When Is Debt Dangerous?

Debt assists a business until the business has trouble paying it off, either with new capital or with free cash flow. In the worst case scenario, a company can go bankrupt if it cannot pay its creditors. However, a more usual (but still expensive) situation is where a company must dilute shareholders at a cheap share price simply to get debt under control. Of course, the upside of debt is that it often represents cheap capital, especially when it replaces dilution in a company with the ability to reinvest at high rates of return. When we think about a company's use of debt, we first look at cash and debt together.

See our latest analysis for Charter Communications

What Is Charter Communications's Debt?

As you can see below, Charter Communications had US$98.0b of debt, at March 2023, which is about the same as the year before. You can click the chart for greater detail. And it doesn't have much cash, so its net debt is about the same.

debt-equity-history-analysis
NasdaqGS:CHTR Debt to Equity History July 10th 2023

How Strong Is Charter Communications' Balance Sheet?

The latest balance sheet data shows that Charter Communications had liabilities of US$12.2b due within a year, and liabilities of US$119.7b falling due after that. Offsetting this, it had US$534.0m in cash and US$2.85b in receivables that were due within 12 months. So its liabilities total US$128.6b more than the combination of its cash and short-term receivables.

This deficit casts a shadow over the US$59.7b company, like a colossus towering over mere mortals. So we'd watch its balance sheet closely, without a doubt. After all, Charter Communications would likely require a major re-capitalisation if it had to pay its creditors today.

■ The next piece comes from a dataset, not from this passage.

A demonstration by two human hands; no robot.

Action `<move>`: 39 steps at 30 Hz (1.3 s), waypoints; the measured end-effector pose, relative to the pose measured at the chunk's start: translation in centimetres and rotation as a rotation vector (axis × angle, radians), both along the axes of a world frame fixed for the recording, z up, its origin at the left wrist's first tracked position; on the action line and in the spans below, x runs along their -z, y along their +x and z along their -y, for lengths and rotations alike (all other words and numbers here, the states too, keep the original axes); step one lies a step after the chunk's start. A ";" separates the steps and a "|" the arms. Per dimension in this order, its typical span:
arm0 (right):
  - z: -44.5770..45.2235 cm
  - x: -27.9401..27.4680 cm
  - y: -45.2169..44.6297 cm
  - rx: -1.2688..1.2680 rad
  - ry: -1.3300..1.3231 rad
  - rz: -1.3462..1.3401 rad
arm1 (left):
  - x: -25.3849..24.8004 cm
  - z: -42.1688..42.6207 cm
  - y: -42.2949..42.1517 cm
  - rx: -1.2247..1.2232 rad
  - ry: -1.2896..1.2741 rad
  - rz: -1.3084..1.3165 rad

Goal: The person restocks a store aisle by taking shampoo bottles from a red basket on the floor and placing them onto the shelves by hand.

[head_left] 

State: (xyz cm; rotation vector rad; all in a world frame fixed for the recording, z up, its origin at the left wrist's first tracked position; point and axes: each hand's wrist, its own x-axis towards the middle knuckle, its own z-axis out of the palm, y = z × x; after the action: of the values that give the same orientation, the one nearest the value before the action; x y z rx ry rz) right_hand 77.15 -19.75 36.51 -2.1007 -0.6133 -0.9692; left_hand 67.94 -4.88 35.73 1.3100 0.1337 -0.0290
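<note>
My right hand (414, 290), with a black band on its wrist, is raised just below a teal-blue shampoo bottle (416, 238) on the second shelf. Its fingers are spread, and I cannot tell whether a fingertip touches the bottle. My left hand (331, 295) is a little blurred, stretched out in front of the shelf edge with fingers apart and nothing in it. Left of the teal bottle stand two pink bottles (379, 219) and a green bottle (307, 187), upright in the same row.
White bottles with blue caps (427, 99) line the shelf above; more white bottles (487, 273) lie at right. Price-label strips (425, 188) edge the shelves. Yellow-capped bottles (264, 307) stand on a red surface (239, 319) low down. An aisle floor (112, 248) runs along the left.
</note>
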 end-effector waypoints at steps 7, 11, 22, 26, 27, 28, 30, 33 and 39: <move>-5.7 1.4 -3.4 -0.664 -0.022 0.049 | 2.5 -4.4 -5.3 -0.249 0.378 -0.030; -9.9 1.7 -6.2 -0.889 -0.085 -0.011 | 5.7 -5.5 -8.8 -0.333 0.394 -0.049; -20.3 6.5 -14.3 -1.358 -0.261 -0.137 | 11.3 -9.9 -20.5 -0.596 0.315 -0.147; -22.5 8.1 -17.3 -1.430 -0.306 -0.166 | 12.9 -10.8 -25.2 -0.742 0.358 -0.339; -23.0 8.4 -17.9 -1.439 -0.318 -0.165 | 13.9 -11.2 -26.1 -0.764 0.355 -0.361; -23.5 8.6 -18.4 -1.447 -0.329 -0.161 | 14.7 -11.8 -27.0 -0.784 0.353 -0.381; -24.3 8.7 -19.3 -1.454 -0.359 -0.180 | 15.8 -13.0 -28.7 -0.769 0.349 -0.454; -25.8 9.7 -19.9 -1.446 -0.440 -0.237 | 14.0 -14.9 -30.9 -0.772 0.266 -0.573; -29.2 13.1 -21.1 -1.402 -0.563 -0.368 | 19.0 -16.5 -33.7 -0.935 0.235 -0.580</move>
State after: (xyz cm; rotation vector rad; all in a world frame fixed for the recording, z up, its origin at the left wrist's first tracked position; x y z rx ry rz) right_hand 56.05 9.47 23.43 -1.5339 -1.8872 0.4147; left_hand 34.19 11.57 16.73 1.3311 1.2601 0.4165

We measure a company's debt load relative to its earnings power by looking at its net debt divided by its earnings before interest, tax, depreciation, and amortization (EBITDA) and by calculating how easily its earnings before interest and tax (EBIT) cover its interest expense (interest cover). This way, we consider both the absolute quantum of the debt, as well as the interest rates paid on it.

Charter Communications has a debt to EBITDA ratio of 4.5 and its EBIT covered its interest expense 2.7 times. Taken together this implies that, while we wouldn't want to see debt levels rise, we think it can handle its current leverage. The good news is that Charter Communications improved its EBIT by 9.4% over the last twelve months, thus gradually reducing its debt levels relative to its earnings. There's no doubt that we learn most about debt from the balance sheet. But ultimately the future profitability of the business will decide if Charter Communications can strengthen its balance sheet over time. So if you want to see what the professionals think, you might find this free report on analyst profit forecasts to be interesting.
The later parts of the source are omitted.